## REQUIRED WORK:
Exercise in exact copying: restate word for word only the lines below from the one containing "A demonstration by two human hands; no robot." through the one containing "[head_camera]", omitting any pictures.

Top of AVAILABLE DATA

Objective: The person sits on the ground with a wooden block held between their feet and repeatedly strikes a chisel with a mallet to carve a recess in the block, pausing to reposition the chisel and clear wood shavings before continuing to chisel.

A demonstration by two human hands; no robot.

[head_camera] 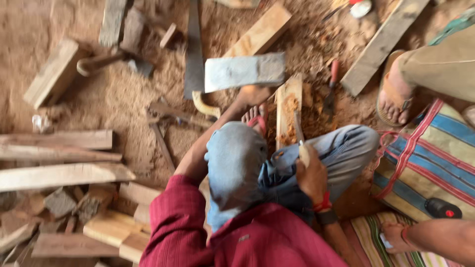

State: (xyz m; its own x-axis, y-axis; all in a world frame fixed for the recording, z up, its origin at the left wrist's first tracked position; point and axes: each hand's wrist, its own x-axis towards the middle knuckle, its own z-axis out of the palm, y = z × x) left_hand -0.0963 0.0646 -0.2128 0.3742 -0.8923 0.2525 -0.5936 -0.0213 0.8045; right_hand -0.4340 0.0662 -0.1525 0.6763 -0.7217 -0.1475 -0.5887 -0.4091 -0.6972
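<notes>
My left hand (251, 95) reaches forward over my knee and grips the lower edge of a flat grey rectangular block (245, 71), which looks blurred. My right hand (310, 175) is closed around the pale handle of a chisel (300, 141). The chisel's blade points away from me onto a short upright-lying wooden piece (289, 106) with a reddish gouged hollow. That piece lies on the sawdust floor beside my sandalled foot (255, 117).
A handsaw (193, 54) lies behind the block, a red-handled tool (332, 86) to the right of the wooden piece. Planks and offcuts (59, 158) pile up at left. Another person's sandalled foot (393, 96), their hand (396, 237) and a striped bag (430, 158) are at right.
</notes>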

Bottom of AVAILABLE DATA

## PROBLEM SOLUTION:
A demonstration by two human hands; no robot.

[head_camera] 

This output requires nothing more.